* **Your instructions**
Take the lines in the listing below from the line with "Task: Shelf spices" up to and including the line with "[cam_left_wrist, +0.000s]" and set them down exactly, skipping pictures and adding nothing.

+ + + +

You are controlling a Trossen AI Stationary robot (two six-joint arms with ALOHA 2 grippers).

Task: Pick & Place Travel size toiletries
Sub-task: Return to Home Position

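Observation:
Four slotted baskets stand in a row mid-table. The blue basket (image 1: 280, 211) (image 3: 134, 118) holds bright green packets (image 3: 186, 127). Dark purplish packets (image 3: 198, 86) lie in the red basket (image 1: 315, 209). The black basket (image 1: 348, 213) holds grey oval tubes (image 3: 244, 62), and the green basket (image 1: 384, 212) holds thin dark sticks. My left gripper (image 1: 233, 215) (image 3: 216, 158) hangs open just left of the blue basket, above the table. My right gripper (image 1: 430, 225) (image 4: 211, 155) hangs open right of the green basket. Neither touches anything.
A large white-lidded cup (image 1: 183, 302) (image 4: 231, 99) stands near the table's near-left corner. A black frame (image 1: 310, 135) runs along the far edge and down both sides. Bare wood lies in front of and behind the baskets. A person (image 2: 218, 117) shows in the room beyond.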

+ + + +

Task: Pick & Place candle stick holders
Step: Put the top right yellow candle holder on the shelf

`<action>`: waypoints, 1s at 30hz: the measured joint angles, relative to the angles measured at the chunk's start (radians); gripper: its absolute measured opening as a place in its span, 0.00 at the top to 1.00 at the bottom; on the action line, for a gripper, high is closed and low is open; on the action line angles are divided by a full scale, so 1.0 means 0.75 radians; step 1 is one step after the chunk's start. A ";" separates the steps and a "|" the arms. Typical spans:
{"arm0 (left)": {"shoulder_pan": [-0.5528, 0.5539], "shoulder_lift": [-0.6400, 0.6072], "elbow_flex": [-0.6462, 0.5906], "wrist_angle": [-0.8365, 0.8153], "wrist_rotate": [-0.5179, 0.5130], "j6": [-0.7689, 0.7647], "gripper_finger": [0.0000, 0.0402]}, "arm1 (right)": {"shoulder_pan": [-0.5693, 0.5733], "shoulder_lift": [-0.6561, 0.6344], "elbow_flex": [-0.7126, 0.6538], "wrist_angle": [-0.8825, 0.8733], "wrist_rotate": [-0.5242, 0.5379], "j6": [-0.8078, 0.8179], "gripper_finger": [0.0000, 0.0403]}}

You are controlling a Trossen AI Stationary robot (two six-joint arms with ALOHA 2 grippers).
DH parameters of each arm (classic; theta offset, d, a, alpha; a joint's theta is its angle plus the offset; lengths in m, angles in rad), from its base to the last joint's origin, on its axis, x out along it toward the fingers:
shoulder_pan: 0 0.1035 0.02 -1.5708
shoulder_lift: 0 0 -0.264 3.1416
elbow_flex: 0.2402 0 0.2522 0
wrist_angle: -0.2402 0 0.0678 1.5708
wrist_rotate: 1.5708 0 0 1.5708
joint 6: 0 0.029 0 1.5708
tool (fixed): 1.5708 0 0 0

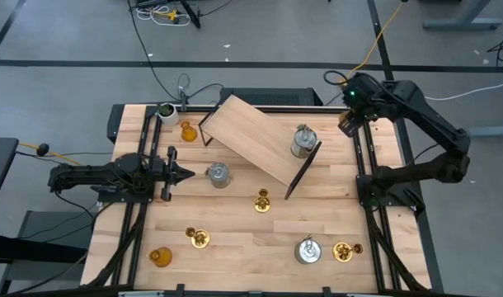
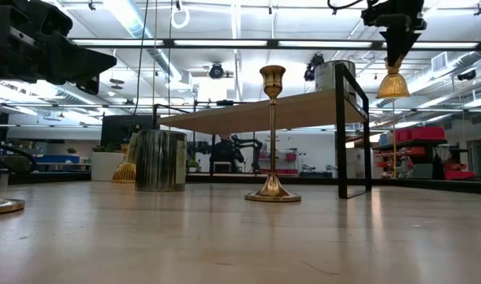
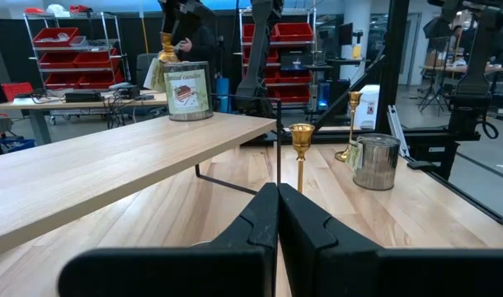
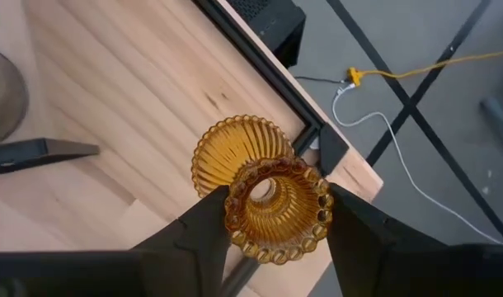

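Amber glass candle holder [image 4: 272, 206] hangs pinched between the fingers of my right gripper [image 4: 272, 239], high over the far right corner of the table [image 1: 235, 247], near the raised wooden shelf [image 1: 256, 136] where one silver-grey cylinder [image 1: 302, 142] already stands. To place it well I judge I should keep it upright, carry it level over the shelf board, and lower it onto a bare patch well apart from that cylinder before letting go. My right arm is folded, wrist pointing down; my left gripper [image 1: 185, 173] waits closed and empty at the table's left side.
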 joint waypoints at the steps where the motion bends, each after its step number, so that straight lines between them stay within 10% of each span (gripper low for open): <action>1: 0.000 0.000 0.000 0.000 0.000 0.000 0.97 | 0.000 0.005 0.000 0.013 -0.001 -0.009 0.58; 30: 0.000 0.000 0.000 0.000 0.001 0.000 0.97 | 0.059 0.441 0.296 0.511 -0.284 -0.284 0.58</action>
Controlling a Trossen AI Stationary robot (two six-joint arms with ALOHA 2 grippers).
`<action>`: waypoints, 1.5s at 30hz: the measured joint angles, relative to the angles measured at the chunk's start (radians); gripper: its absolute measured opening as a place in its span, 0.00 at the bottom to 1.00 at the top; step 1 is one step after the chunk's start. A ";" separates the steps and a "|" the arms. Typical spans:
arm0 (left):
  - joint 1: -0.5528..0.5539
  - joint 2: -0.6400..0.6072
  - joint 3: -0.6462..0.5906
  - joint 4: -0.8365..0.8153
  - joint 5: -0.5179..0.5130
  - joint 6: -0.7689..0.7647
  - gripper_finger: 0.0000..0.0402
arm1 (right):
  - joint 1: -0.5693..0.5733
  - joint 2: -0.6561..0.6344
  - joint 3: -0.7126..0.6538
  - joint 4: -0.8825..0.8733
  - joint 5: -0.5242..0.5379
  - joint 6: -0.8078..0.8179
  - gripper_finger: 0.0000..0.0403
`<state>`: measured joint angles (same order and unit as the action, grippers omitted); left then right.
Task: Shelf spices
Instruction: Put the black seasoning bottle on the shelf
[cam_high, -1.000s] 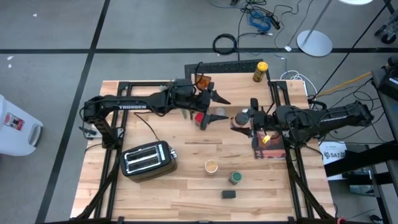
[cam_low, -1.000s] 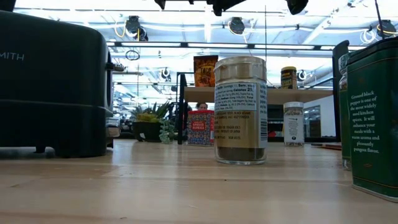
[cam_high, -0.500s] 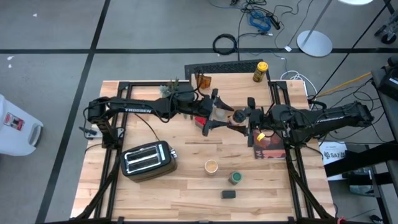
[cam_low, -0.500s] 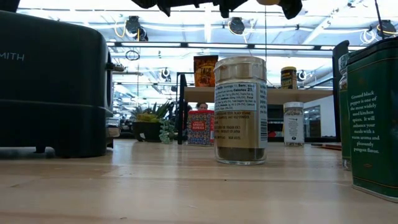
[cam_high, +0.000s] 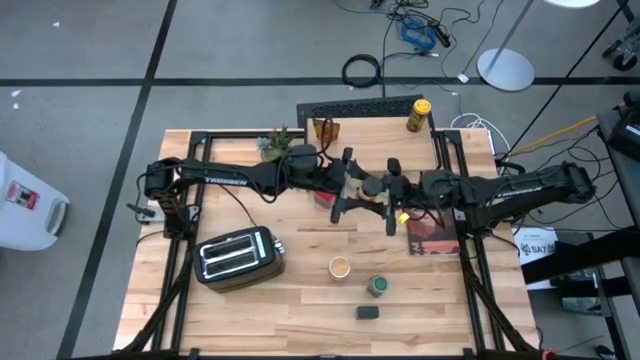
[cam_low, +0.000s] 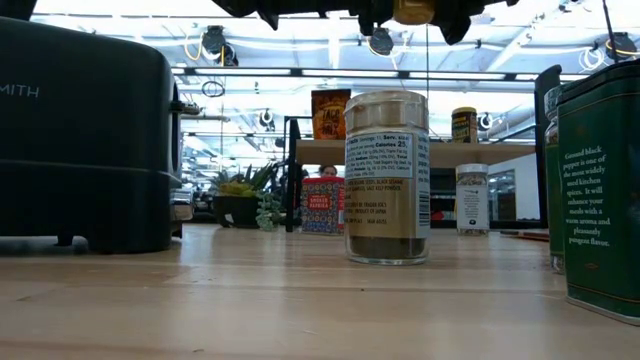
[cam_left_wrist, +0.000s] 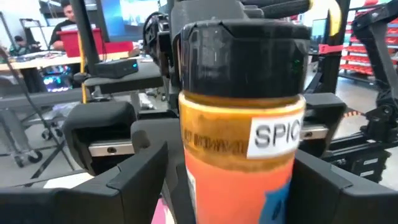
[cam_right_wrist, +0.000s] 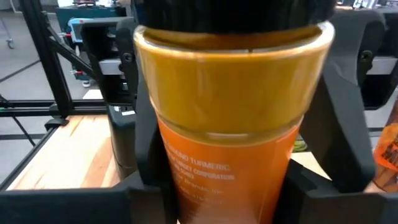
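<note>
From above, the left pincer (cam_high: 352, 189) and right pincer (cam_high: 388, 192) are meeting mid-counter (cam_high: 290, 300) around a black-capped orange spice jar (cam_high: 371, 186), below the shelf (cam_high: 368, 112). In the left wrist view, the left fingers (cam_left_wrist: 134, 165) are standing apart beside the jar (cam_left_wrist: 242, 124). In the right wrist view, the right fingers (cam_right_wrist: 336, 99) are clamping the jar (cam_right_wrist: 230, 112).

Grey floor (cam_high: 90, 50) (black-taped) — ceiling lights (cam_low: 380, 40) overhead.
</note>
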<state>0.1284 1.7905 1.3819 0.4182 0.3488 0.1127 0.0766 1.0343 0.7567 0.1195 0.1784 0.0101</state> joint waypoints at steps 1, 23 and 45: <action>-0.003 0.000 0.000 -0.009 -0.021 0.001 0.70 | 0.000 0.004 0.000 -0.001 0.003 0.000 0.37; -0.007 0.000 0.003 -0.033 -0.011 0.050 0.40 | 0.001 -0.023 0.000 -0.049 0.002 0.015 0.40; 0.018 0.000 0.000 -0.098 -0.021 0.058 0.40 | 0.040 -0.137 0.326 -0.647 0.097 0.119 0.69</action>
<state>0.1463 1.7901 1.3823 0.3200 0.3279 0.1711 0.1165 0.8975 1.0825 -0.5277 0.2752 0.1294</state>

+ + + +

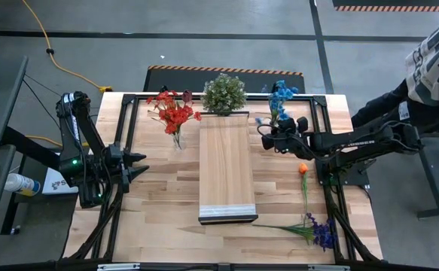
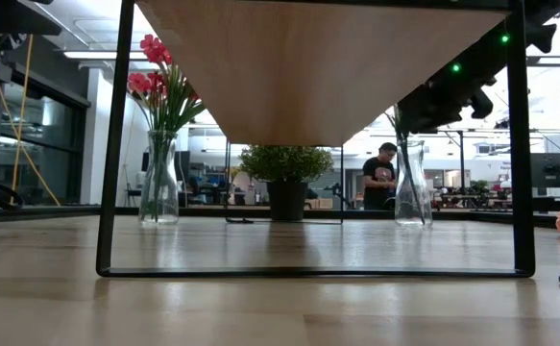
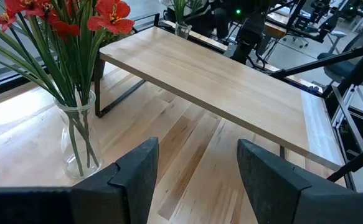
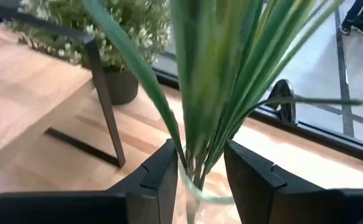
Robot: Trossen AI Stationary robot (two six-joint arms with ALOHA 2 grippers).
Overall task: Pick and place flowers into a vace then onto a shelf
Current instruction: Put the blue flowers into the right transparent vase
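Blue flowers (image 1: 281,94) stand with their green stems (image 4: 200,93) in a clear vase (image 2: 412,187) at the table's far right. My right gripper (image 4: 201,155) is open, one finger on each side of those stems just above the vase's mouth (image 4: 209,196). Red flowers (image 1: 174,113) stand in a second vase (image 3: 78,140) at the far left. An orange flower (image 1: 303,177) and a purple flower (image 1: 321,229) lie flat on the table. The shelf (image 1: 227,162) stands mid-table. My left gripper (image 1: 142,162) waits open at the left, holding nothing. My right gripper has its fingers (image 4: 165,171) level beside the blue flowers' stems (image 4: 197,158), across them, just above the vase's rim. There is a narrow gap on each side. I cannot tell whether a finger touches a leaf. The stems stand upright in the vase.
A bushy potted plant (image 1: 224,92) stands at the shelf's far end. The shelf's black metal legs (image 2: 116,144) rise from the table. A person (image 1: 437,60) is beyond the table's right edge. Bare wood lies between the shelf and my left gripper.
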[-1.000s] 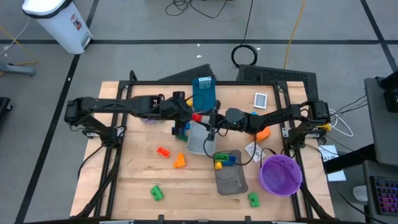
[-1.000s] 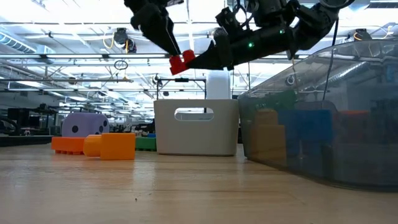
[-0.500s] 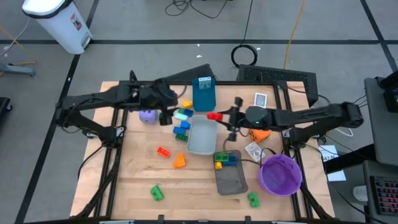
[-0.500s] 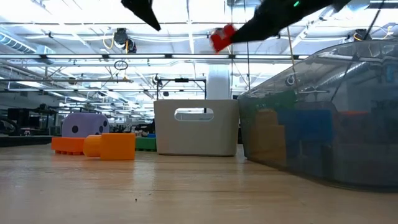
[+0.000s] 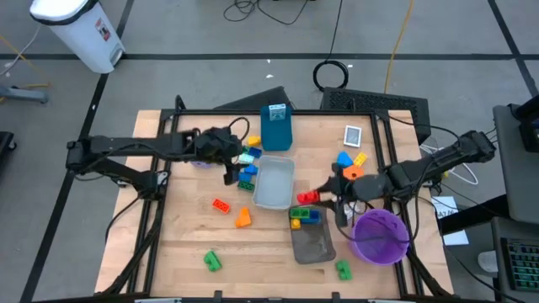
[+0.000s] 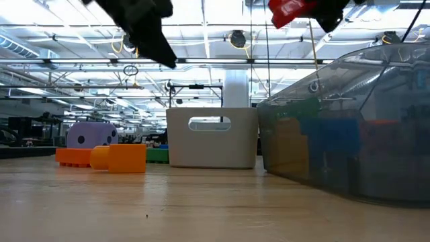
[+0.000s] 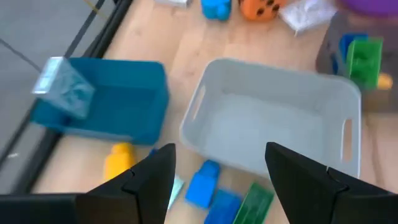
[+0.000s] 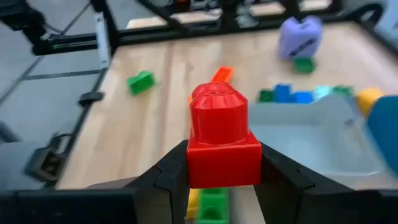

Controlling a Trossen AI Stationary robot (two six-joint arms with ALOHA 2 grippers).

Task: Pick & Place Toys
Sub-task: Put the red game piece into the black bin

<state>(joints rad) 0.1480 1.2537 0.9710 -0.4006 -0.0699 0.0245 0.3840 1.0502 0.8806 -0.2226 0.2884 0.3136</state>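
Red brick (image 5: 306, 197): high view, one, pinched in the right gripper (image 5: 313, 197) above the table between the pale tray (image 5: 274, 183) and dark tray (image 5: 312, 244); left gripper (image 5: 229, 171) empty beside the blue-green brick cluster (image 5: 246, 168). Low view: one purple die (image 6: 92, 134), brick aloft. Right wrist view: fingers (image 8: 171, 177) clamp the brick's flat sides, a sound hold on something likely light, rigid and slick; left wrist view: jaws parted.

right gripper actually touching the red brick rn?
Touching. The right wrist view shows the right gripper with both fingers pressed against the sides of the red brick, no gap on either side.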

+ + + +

* **Answer for this exercise**
Task: Shelf spices
Instruction: Put the black seasoning bottle on the shelf
[cam_high, -1.000s] 
[cam_low, -1.000s] 
[cam_high, -0.500s] 
[cam_low, -0.500s] 
[cam_high, +0.000s] 
[cam_low, +0.000s] 
[cam_left_wrist, +0.000s] 

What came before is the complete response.